Il Consiglio di Amministrazione stabilisce tutte le altre norme necessarie alla regolare amministrazione dell’Ente e la gestione del suo patrimonio. Esercita tutte le altre attività demandategli dalla legge.

Art. 23.

I revisori esaminano il bilancio preventivo dell’Ente ed il conto consuntivo, compresi i bilanci preventivi ed i conti consuntivi delle Province, ed esercitano tutte le verifiche ritenute necessarie per assicurarsi del regolare andamento della gestione.

I Revisori intervengono con voto consultivo a tutte le adunanze della Commissione Nazionale in sede di Consiglio di Amministrazione.

L’assistenza ai profughi indigenti

Art. 24

Agli effetti dell’assistenza sono equiparati ai profughi sfollati:

a)      coloro che provengono dalle Province invase dal nemico, perché sinistrati o per timore giustificato di danno e rappresaglie, ovvero per ordine dell’autorità militare;

b)      coloro i quali, trovandosi temporaneamente al di fuori della loro residenza abituale in terra invasa sono rimasti nelle terre non occupate, privi di reddito o di aiuto;

c)      coloro che, pur risiedendo abitualmente nelle terre non occupate tuttavia traevano i loro mezzi di sussistenza dalle rendite di patrimoni esistenti nelle terre invase;

d)      i nativi delle terre invase che traevano i loro mezzi di sussistenza da parenti militari o impiegati, che per ragioni di servizio si trovano attualmente nelle terre invase.

Art. 25

Le modalità delle domande di assistenza, le caratteristiche del libretto di profugo e tutte le altre norme per la procedura e l’attuazione dell’assistenza ai profughi sono stabilite dalla Direzione Generale dell’Ente, in conformità alle deliberazioni prese dal Consiglio di Amministrazione.

Art. 26

Colui che, rientrando in una delle categorie di cui al precedente articolo 24 chiede assistenza all’Ente deve dare la prova della sua condizione di profugo e dello stato di disagio in cui versa.

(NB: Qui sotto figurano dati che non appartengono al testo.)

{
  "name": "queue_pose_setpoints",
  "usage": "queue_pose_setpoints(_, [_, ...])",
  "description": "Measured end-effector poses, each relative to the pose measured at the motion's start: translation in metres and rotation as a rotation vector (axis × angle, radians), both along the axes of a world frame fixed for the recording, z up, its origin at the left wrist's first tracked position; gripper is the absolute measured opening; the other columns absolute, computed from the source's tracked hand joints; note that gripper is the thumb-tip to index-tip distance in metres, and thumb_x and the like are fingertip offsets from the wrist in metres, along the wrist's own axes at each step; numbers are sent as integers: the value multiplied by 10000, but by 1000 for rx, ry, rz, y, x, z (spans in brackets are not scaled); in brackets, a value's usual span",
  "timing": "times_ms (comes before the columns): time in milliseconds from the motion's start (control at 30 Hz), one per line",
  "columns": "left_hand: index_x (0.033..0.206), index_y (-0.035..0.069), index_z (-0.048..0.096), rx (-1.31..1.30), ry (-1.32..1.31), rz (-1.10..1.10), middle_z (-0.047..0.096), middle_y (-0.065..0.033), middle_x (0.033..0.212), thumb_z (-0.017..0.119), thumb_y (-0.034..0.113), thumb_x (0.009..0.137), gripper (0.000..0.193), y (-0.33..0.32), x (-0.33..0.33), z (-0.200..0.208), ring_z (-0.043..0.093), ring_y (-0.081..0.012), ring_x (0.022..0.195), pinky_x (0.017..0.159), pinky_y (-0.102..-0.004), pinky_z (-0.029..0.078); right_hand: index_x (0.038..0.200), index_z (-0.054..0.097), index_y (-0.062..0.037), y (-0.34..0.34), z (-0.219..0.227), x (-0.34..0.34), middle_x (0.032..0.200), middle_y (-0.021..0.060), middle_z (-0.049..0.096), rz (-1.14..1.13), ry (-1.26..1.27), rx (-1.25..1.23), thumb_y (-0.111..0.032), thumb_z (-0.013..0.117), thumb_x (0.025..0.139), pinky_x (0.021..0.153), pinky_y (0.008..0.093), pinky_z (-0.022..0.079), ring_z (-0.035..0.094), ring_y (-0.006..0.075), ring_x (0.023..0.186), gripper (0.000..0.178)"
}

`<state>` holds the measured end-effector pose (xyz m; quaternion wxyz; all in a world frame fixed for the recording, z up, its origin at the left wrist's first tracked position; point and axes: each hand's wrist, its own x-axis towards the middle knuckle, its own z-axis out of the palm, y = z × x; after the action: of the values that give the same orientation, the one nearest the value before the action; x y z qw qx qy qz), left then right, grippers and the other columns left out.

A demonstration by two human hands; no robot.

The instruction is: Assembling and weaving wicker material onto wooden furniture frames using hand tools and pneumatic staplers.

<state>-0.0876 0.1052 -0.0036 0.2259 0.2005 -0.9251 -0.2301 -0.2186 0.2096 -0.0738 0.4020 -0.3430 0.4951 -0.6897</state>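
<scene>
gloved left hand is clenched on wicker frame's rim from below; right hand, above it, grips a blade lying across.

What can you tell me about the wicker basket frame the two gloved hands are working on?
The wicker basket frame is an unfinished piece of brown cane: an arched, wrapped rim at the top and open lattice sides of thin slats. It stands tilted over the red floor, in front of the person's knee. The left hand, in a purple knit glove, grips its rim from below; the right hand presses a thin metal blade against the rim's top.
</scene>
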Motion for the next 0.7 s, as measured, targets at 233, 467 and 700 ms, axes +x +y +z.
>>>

La domanda viene presentata alla Commissione Provinciale istituita presso la Prefettura. La decisione sulla domanda deve essere immediata.

Art. 27

Alla Commissione Provinciale, in sede di decisione sulla qualifica di profugo, interviene un funzionario della Prefettura designato dal Capo della Provincia.

Art. 28

La Commissione Provinciale, se ritiene fondata la domanda, riconosce al richiedente la qualifica di profugo rilasciandogli il relativo libretto, e se riconosce anche che egli versa in stato di disagio per le contingenze belliche, decide sulla forma ed entità dell’assistenza in relazione alle reali esigenze del profugo e alle possibilità del bilancio delle Province. Contro la decisione della Commissione Provinciale, che nega la qualifica di profugo o la condizione del disagio, l’interessato può ricorrere al Capo della Provincia, che decide con provvedimento definitivo.

Disposizioni varie

Art. 29

Ai fini tributari, l’Ente è parificato all’Amministrazione dello Stato; però per gli atti e documenti posti in essere fra l’Ente e gli assistiti non è dovuta nessuna tassa e imposta.

Art. 30

A richiesta del Presidente della Commissione Provinciale, le Amministrazioni Pubbliche e le Società o Ditte private che esercitano l’industria, il commercio o l’agricoltura sono obbligate ad assumere in servizio i profughi riconosciuti indigenti ed in possesso dell’apposito libretto rilasciato loro dall’Ente, nel limite di un profugo per ogni 10 o frazione di 10 operai od impiegati già in servizio presso dette Amministrazioni, Società o Ditte. Il Capo della Provincia cura l’esecuzione di questa disposizione.

Art. 31

Il Capo della Provincia designa un Commissario scelto tra i funzionari della P.S., cui sono deferiti i poteri di requisizione di alloggi per l’ospitalità ai profughi, con effetto immediato, in base alle necessità prospettategli dalle Commissioni Provinciali. Entro cinque giorni dalla notifica del provvedimento Commissariale di requisizione chi si sente leso dal provvedimento stesso, può ricorrere al Capo della Provincia. La decisione del Capo della Provincia è definitiva.

Art. 32

Alle dette dipendenze della Direzione Generale dell’Ente, viene istituito un Ispettorato Femminile, col compito di formulare proposte circa l’assistenza da attuare a favore delle donne e dei bambini profughi: l’Ispettorato è costituito da un’Ispettrice Generale e da quattro ispettrici, e può avere un Ufficio di Segreteria.

Art. 33

Presso ciascuna Commissione Provinciale sono costituiti dei Comitati di cittadine, che, recandosi presso le famiglie profughe, si rendano conto della situazione delle donne e dei bambini e la rappresentino alla stessa Commissione Provinciale, per ottenere l’assistenza materiale e morale in base alle direttive dell’Ispettorato femminile e dell’Ente.

Art. 34

Nella prima applicazione del decreto istitutivo dell’Ente e del relativo Regolamento, è in facoltà del Presidente dell’Ente, agli effetti dell’inquadramento del personale, di prescindere dal titolo di studio previsto dalla tabella di cui all’allegato A.

Art. 35

Il presente decreto ha effetto dal giorno successivo a quello della sua pubblicazione. Il presente decreto verrà pubblicato nella Gazzetta Ufficiale e dovrà essere inserito, munito del sigillo dello Stato, nella Raccolta Ufficiale delle Leggi e dei Decreti.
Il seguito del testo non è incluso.